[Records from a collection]
════════════════
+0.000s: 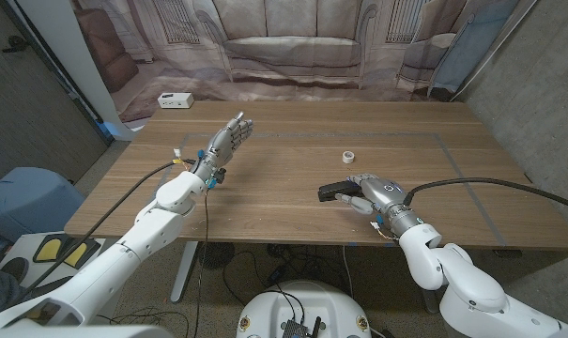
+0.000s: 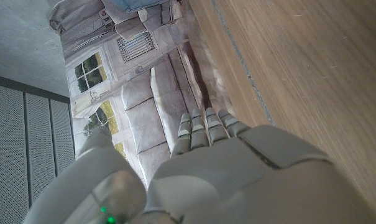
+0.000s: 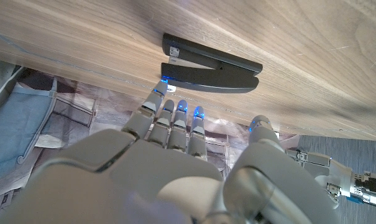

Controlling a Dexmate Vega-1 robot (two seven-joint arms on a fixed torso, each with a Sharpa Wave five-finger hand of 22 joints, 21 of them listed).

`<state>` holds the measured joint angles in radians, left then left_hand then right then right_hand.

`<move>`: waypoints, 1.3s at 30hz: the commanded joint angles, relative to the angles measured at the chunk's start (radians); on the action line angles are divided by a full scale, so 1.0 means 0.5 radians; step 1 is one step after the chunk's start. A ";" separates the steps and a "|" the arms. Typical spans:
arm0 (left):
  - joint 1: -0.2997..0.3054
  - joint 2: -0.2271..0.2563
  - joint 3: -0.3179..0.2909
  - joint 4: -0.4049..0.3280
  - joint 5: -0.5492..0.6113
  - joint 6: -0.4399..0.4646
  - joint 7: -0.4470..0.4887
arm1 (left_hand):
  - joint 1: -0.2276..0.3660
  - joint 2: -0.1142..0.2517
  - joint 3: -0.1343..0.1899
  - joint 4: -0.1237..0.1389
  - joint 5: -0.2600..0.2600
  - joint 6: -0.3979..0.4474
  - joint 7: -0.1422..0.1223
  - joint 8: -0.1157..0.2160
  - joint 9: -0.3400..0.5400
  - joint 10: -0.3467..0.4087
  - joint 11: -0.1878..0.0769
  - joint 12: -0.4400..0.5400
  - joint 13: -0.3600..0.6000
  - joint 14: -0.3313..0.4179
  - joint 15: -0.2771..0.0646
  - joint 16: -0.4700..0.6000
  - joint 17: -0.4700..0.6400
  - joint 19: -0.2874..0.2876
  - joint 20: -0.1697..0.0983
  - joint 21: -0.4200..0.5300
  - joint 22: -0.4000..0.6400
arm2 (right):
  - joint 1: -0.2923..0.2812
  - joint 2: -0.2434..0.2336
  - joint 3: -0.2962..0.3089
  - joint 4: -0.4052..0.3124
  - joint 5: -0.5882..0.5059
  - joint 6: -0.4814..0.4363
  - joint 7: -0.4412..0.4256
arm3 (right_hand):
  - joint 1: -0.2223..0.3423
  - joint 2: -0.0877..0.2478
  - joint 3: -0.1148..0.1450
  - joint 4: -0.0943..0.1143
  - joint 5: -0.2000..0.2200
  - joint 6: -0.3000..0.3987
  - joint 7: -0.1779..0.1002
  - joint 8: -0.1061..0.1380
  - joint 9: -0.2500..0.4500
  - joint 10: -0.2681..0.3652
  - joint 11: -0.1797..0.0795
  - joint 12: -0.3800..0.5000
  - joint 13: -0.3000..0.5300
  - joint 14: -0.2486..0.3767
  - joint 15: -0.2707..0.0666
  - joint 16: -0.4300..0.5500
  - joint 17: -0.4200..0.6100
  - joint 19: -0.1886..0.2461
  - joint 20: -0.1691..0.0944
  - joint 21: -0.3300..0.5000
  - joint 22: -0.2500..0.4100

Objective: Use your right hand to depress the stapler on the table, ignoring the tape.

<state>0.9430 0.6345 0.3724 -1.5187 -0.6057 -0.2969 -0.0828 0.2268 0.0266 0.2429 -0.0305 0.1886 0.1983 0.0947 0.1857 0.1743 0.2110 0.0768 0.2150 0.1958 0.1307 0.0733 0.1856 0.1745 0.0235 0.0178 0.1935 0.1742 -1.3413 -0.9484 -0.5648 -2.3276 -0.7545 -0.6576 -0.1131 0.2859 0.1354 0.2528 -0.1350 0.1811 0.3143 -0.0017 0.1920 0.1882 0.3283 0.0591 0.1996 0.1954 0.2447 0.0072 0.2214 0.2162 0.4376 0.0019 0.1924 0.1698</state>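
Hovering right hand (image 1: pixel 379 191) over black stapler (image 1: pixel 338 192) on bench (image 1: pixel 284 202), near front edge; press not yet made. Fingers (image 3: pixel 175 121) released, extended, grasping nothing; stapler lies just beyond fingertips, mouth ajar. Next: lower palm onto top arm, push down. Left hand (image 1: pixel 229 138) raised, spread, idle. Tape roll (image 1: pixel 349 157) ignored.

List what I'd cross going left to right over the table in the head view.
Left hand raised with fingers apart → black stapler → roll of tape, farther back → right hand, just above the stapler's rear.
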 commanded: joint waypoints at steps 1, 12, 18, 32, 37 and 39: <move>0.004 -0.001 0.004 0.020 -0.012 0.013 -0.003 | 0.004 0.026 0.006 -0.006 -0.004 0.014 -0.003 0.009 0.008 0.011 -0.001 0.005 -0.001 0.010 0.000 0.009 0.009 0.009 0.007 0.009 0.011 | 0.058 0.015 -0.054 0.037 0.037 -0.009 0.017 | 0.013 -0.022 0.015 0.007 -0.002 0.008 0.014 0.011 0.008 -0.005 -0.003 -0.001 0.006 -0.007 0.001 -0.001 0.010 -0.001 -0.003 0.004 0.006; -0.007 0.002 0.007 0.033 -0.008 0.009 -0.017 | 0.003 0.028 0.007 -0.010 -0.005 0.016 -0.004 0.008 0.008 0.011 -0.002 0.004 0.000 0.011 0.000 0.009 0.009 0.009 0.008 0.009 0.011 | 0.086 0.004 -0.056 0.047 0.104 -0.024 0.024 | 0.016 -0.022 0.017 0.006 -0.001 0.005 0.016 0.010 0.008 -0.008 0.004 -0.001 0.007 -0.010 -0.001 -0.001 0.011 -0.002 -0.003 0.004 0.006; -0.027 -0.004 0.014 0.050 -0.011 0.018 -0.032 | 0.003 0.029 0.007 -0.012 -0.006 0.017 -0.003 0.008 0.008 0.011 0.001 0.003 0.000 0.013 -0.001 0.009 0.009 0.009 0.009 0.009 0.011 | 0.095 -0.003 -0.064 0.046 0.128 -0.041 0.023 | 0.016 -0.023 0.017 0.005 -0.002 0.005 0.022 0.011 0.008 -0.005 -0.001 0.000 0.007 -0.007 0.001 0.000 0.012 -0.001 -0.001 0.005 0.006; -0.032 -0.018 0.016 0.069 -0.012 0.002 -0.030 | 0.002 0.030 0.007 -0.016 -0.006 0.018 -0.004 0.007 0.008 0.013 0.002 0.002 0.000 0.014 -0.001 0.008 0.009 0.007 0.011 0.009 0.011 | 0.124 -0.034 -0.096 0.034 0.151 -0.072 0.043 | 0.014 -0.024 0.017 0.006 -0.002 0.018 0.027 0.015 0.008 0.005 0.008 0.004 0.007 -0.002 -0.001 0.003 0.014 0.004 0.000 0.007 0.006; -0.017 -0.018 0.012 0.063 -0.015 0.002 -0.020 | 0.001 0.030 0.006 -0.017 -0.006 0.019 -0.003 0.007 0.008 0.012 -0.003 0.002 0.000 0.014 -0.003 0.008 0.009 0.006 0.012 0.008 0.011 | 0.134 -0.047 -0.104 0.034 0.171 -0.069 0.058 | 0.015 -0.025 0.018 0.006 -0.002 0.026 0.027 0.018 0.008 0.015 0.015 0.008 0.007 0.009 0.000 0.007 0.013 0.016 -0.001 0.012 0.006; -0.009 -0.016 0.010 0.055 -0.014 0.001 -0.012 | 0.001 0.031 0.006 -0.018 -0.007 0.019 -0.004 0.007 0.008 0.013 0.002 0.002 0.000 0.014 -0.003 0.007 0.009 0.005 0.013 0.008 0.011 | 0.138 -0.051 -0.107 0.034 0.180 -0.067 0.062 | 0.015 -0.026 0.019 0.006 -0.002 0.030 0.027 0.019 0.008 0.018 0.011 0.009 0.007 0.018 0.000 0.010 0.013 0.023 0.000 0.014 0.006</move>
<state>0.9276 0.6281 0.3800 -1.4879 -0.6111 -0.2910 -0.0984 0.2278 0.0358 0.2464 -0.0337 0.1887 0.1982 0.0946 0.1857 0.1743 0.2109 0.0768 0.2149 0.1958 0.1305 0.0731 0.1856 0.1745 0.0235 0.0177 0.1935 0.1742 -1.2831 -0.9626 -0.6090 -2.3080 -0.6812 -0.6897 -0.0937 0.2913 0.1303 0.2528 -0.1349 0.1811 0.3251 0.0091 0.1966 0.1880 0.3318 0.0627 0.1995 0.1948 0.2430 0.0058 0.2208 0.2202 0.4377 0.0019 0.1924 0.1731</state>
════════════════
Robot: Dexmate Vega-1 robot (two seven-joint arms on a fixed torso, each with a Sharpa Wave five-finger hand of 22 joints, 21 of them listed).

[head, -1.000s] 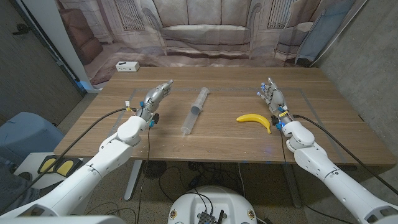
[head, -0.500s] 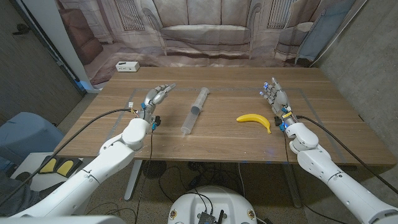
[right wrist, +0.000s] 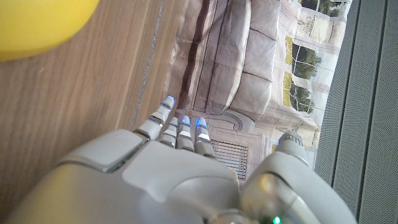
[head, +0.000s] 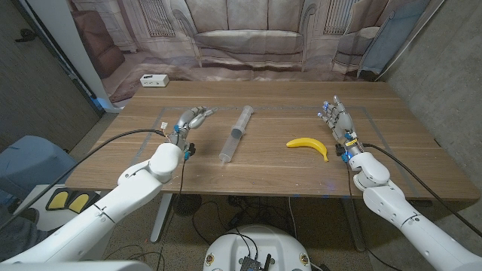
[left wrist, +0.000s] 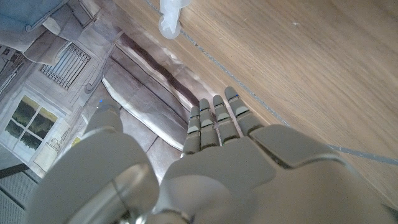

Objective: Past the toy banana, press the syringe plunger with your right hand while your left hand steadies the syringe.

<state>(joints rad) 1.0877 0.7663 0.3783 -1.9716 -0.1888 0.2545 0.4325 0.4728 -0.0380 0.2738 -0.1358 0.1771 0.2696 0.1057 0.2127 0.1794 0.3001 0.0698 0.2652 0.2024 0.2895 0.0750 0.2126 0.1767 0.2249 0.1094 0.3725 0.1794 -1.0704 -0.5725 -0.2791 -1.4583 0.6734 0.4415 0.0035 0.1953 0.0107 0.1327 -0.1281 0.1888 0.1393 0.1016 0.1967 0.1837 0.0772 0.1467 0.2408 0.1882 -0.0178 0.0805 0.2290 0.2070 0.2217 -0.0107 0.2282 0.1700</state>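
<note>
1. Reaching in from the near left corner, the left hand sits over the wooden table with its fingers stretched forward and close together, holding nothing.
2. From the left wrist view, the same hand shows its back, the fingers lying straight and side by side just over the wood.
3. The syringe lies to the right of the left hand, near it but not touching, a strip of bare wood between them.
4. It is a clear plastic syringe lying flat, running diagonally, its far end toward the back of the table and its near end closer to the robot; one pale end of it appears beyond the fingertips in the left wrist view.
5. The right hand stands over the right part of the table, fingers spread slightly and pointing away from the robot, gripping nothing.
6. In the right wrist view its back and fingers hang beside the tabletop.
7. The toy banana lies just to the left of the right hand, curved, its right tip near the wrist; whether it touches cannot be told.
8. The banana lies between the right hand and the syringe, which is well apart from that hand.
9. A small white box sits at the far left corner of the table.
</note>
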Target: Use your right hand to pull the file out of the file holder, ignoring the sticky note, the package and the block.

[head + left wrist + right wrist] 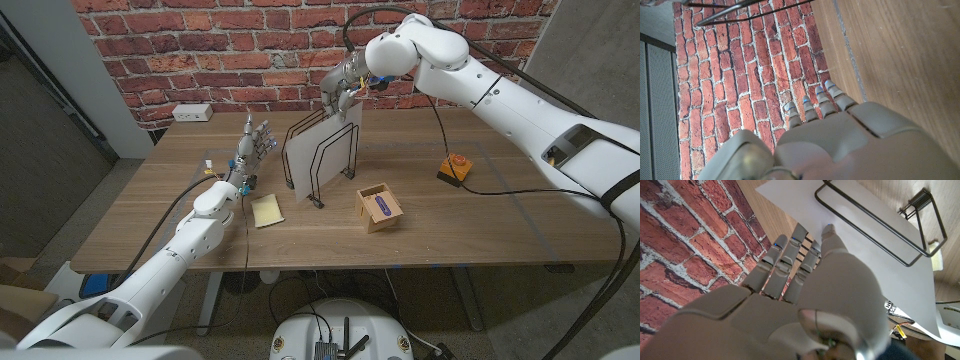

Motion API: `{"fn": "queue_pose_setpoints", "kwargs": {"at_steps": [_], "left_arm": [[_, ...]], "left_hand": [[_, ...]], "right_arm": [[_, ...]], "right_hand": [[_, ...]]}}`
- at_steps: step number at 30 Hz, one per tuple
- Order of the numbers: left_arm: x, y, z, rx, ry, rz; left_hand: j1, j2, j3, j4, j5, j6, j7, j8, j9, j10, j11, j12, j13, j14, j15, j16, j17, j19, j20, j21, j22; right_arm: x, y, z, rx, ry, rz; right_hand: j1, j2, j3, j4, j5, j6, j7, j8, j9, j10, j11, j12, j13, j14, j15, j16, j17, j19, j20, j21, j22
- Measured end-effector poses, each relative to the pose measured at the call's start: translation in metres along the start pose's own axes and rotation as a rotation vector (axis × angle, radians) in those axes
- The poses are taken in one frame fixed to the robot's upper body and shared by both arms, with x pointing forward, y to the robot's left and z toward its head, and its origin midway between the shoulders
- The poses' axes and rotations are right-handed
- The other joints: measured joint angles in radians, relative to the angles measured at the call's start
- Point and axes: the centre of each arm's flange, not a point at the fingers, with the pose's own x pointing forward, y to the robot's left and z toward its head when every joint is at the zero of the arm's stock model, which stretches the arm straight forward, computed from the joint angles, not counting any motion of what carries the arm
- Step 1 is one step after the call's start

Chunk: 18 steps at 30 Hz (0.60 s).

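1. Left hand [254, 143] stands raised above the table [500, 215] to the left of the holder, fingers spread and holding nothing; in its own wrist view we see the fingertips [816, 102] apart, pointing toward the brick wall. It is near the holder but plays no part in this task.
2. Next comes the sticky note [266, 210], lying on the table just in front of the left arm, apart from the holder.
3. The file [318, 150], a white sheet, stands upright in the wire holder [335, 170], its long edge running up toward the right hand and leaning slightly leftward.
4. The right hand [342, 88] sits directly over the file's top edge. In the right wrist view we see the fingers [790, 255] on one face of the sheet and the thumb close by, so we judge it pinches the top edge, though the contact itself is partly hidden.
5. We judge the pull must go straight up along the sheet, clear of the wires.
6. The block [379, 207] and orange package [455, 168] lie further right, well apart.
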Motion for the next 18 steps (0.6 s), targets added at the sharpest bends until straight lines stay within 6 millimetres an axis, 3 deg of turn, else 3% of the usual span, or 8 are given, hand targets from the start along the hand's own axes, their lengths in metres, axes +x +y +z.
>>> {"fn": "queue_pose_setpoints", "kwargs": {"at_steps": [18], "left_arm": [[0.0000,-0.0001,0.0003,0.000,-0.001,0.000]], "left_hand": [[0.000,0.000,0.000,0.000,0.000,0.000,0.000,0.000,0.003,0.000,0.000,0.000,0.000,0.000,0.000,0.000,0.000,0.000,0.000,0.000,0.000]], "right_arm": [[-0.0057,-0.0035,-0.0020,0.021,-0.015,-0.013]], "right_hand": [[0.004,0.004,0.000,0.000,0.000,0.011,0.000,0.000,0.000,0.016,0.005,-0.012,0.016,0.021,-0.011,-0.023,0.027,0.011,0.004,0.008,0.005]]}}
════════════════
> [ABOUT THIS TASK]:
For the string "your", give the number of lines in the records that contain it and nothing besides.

> [WRITTEN SOLUTION]:
3